Punjab Tax on Entry of Goods into Local Areas Act, 2000

4. Detention of scheduled goods and levy of penalty. –

 (1) If a person liable to pay tax under this Act, fails to pay the tax, the Excise and Taxation Officer, after hearing the said person and for the reasons to be recorded in writing, may order detention of such goods.

(2) If the officer referred to in sub-section (1), is satisfied that the person carrying the scheduled goods, wilfully failed to pay the tax, he may after giving the person a reasonable opportunity of being heard, direct him to pay by way of penalty in addition to the tax payable, a sum not exceeding twice the amount of tax.

(3) The goods detained under sub-section (1), shall be released after the recovery of the tax or penalty or both, as the case may be.
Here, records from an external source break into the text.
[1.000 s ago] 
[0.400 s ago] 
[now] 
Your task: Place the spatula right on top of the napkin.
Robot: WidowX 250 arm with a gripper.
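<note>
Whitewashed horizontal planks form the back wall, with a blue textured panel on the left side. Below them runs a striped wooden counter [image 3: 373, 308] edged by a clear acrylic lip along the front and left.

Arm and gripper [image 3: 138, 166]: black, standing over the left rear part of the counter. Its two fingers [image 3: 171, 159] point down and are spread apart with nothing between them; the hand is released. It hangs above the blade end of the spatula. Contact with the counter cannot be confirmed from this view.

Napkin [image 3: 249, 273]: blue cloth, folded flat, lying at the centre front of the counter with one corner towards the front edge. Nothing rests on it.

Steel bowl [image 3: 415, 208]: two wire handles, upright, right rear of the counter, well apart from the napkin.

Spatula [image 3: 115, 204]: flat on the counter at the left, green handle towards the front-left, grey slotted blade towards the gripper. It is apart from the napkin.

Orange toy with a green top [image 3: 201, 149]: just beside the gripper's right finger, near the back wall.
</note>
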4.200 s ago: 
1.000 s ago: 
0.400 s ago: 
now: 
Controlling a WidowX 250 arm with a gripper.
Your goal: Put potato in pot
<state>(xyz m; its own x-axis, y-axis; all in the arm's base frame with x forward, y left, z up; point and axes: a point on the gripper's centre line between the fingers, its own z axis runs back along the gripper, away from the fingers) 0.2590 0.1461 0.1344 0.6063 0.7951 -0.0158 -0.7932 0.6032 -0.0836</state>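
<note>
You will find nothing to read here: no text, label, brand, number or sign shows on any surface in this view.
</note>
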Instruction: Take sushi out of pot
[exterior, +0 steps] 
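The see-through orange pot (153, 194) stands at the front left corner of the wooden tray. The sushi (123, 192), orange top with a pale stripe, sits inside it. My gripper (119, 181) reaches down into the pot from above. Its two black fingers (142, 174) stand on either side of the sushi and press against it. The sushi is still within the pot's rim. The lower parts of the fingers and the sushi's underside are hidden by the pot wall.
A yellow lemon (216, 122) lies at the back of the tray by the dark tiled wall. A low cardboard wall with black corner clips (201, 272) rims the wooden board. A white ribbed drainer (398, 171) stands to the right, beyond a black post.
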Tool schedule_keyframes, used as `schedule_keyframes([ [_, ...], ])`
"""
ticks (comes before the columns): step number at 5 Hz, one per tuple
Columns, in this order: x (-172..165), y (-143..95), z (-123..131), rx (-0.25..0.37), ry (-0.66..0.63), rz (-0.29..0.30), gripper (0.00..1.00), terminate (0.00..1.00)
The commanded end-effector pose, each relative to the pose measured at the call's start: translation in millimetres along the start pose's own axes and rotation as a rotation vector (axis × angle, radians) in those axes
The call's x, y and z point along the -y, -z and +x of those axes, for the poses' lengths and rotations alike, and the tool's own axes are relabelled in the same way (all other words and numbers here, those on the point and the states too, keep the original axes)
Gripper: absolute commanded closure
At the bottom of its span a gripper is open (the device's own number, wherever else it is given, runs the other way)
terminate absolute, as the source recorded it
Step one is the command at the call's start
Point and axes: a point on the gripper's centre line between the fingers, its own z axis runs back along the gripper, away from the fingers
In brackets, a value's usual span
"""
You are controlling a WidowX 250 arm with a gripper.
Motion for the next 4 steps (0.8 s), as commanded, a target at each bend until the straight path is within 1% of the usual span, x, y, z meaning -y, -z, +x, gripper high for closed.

(4) If the amount of tax or penalty, as the case may be referred to in sub-section (3), is not paid by the importer within sixty days from the date of the order levying tax or penalty, the officer concerned shall have the power to sell the goods by public auction in the prescribed manner. The remainder amount, if any left after the recovery of tax and penalty and after deducting the expenses on auction, shall be refundable to the person concerned.